▶ **REQUIREMENT**: Using the listing below, show all lines that hold the word "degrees".

[[ ENTRIES SHOWN, beginning ]]

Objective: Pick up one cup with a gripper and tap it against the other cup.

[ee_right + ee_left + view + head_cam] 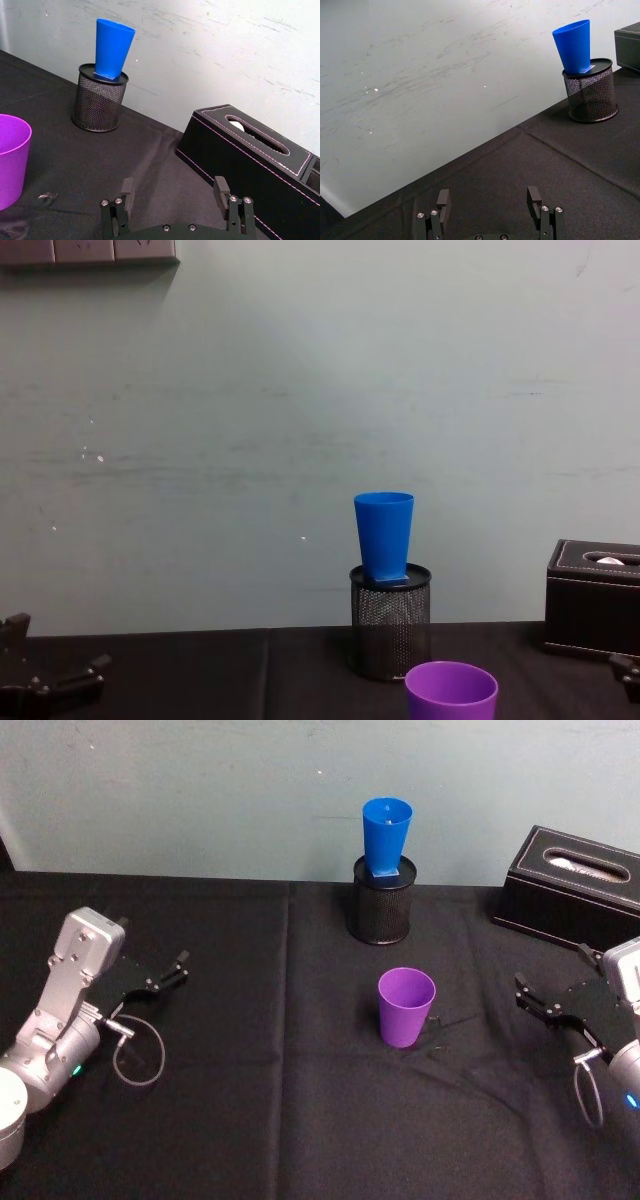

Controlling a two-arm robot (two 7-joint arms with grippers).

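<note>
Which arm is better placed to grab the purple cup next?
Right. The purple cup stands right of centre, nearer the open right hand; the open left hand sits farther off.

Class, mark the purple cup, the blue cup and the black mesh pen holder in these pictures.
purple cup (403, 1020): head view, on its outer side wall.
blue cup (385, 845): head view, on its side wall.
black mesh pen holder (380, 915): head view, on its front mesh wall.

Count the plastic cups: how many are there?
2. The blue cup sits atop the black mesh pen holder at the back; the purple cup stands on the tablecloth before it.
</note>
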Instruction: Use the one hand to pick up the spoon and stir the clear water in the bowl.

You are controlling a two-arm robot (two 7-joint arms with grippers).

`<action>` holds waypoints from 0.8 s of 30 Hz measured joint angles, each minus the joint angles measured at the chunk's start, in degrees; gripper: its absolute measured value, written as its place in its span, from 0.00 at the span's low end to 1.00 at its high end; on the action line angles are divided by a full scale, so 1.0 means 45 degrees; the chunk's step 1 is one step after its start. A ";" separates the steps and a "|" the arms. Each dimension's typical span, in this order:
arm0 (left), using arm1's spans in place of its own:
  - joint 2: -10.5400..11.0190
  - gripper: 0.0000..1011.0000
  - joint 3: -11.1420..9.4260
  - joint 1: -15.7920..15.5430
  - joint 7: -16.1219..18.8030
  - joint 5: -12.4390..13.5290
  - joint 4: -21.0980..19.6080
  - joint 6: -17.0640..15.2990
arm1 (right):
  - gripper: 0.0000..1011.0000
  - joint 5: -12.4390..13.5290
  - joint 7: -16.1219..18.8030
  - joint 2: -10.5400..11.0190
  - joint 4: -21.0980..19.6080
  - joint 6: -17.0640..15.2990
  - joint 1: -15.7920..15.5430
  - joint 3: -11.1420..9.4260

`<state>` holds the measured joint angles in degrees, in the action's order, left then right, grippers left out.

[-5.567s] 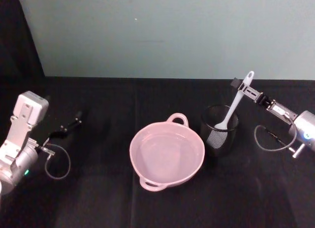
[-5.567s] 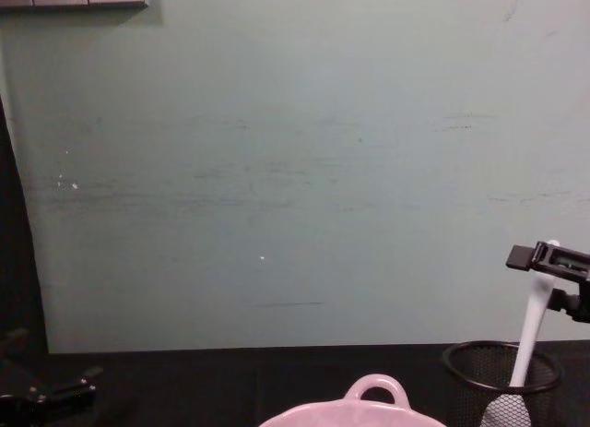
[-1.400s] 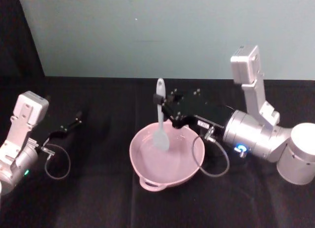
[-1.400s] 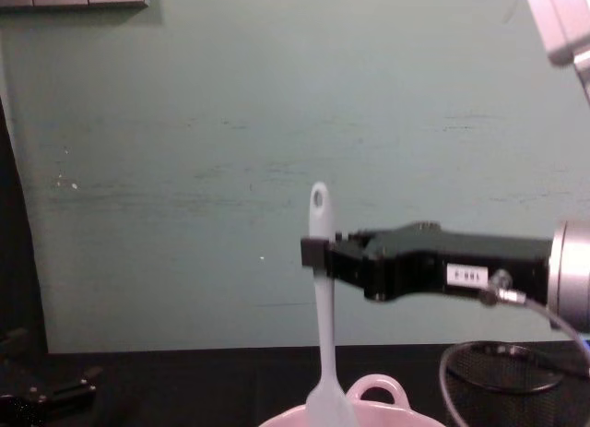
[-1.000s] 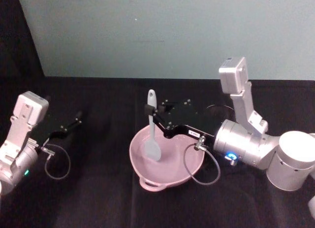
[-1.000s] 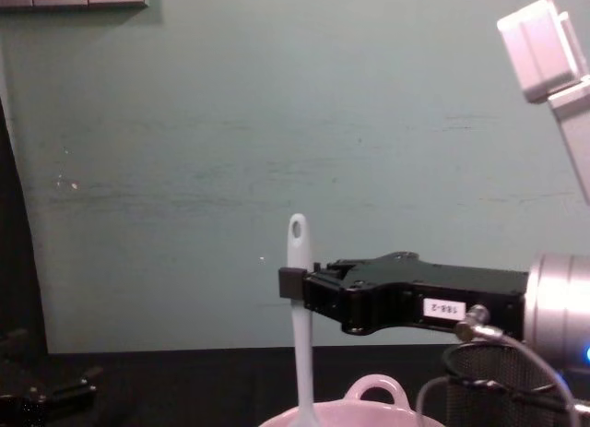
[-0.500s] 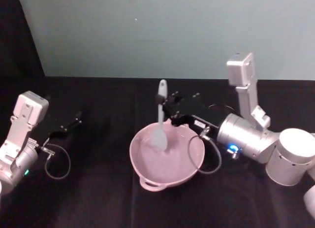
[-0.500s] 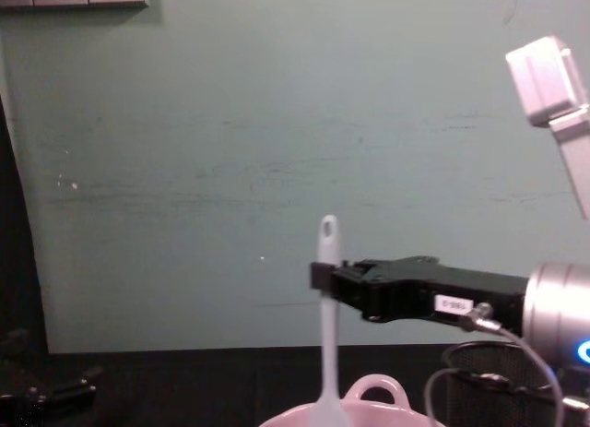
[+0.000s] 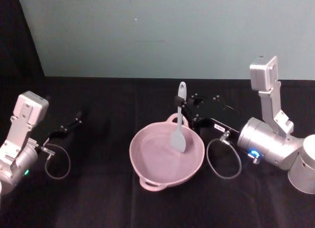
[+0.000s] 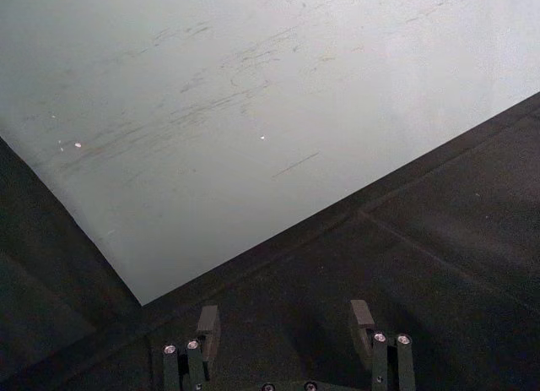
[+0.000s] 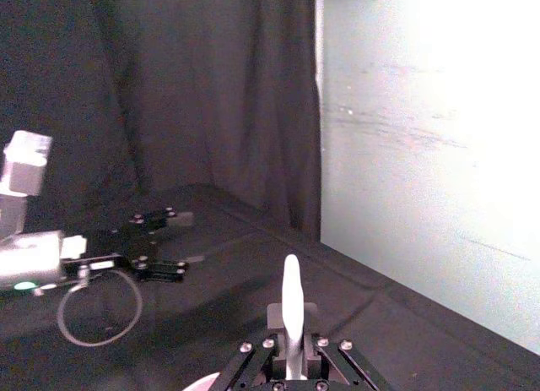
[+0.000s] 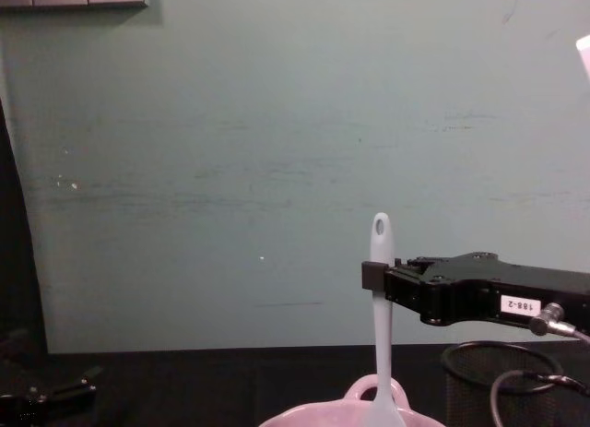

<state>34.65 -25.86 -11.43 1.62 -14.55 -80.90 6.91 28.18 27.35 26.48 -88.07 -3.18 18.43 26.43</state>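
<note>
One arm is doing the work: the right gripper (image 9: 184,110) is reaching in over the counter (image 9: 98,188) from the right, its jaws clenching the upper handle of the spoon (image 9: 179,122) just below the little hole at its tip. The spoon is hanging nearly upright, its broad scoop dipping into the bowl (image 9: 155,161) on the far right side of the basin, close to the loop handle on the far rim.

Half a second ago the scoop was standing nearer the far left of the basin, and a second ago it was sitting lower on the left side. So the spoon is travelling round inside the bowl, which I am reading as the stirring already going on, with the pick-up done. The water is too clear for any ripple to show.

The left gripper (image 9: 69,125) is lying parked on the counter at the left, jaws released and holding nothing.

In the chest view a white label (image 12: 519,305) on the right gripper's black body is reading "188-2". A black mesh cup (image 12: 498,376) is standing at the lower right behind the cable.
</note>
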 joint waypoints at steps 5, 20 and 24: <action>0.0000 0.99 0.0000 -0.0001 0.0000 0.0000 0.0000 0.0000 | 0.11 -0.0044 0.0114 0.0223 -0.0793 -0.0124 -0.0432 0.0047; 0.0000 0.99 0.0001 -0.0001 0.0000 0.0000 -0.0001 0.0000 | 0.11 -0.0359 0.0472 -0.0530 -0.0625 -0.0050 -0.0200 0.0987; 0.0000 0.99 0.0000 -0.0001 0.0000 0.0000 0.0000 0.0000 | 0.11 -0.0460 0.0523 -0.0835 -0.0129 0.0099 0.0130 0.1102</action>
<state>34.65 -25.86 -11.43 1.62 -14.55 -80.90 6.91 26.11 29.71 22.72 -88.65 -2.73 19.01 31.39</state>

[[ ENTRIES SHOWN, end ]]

▶ **YOUR SOLUTION**:
`<action>` holds waypoints from 0.8 s of 30 Hz measured joint angles, each minus the joint angles measured at the chunk's start, in degrees; gripper: its absolute measured value, written as its place in its span, from 0.00 at the span's low end to 1.00 at its high end; on the action line angles are divided by a full scale, so 1.0 means 45 degrees; the chunk's step 1 is one step after its start. A ";" separates the steps and a "|" the arms. Each dimension's typical span, in this order:
`<state>` holds the measured joint angles in degrees, in the action's order, left then right, grippers left out.

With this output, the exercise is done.